Moneybox

Are Donald Trump and Bernie Sanders Really Winning on Trade?

Trump_Voters
What do these people want, exactly?

Mark Wallheiser/Getty Images

The near-simultaneous rise of Donald Trump and Bernie Sanders has often been described as a working-class revolt against globalization and free trade—a bipartisan protest by blue-collar voters who are angry after watching factory after factory close thanks to foreign competition. But some analysis of the recent Michigan primary is complicating that picture, especially when it comes to Sanders.

There are lots of good reasons to assume that Trump and Sanders are winning hearts and minds by lambasting trade deals. First, it’s been a big part of both their campaigns. Trump, especially, talks about trade constantly. In Trumpland, we’re losing to China. We’re losing to Mexico. We’re even still losing to Japan. “In fact, to judge by how much time he spent talking about it, trade may be his single biggest concern—not white supremacy,” the liberal writer Thomas Frank concluded after watching hours of Trump’s speeches. (Side note: I guess that’s mildly comforting?) The Republican front-runner has been especially popular among voters without college degrees, who’ve suffered most from the decline of American manufacturing. And the working-class whites who support him tend to say the economy is their top concern.

As for Sanders, well, he’s trying to woo the white working class, as well, and the man has never met a free-trade deal he likes.

Social science also gives us lots of reasons to think Trump and Sanders could be riding an anti-trade groundswell. Researchers have found that, as you might expect, Americans who live in parts of the country where industry has been hit hardest by foreign imports tend to vote against incumbent presidents. After two decades of free-trade consensus from both parties, Sanders, who dares describe himself as a democratic socialist, and Trump, who is Donald Trump, are campaigning as the ultimate anti-incumbents.

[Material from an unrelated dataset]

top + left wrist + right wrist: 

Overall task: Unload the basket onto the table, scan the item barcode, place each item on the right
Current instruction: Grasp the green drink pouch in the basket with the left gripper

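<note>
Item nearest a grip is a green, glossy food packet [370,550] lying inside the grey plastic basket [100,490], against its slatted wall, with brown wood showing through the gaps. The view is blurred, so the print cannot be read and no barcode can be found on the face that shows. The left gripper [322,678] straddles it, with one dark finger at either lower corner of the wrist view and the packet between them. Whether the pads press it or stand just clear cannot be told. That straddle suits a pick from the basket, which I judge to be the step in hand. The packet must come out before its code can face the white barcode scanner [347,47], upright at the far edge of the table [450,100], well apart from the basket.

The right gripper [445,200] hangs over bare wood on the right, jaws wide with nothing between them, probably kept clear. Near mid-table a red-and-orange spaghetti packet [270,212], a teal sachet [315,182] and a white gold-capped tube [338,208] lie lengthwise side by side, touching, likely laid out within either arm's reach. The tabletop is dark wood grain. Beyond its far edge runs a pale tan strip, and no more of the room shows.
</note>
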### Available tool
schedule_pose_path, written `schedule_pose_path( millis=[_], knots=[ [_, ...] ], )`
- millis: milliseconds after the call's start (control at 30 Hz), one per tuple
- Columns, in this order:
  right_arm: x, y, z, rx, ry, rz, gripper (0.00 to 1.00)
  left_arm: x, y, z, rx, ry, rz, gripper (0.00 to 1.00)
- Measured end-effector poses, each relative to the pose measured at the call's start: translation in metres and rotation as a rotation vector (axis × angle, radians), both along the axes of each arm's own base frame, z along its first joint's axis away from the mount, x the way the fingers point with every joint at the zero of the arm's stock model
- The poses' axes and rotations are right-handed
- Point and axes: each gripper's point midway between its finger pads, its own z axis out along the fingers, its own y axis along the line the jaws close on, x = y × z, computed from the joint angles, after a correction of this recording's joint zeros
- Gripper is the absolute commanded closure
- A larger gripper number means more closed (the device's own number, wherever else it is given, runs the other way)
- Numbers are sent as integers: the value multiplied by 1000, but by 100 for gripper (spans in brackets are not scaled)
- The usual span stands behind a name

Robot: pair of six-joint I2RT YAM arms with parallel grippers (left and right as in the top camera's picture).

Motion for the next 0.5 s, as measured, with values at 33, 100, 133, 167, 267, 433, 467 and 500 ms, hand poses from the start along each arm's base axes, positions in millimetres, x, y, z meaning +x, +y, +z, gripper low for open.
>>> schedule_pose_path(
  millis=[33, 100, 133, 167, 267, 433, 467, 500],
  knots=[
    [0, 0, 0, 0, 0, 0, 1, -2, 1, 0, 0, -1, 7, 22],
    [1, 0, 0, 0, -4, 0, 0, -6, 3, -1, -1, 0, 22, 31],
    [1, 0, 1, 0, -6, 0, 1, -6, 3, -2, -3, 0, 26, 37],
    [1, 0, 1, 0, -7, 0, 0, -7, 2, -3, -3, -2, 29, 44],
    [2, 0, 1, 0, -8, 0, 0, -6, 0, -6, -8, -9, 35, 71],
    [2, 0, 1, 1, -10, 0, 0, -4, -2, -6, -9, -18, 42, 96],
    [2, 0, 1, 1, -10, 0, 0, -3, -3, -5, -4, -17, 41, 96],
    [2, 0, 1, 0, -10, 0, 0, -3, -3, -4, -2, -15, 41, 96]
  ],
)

The Michigan exit polls seem to bear this out, as Trump and Sanders both triumphed with voters who said that trade took away American jobs.

Brandon Greeley/Bloomberg

But then look at this graph from Bloomberg’s Brendan Greeley. It shows that, as you’d expect, Trump generally won a bigger share of votes in Michigan counties where manufacturing jobs declined the most between 1990 and 2014. But for Sanders, the opposite was true; he won a greater share of the vote in places were manufacturing declines were smaller.

Evan Soltas

Using a slightly different approach, economics blogger Evan Soltas comes to the conclusion that neither Trump nor Sanders outperformed in areas especially hurt by trade. He compares the vote share won by each candidate to the local decline of manufacturing jobs as a percentage of the entire working-age population. For Sanders, he finds no statistically significant relationship: He wins about half the vote everywhere. Trump, surprisingly, tended to win more votes in areas where manufacturing employment declined least. In other words, he did best in counties where manufacturing should have mattered less.

Based on these graphs, the idea that Sanders won Michigan based on his trade stance looks fairly flimsy (notably, the exit polls said he only got 56 percent of the vote from those who said trade killed jobs). Regarding Trump, the evidence is contradictory, but I’m inclined to side with Soltas’ analysis. By looking at manufacturing declines as a percentage of population, he’s probably using a better proxy for trade’s impact on the local economy.

I don’t want to overstate the importance of these two charts. They’re just simple correlations based on the primaries in one state. But again, I do think they at least call into question the degree to which these candidates are actually winning among globalization’s losers.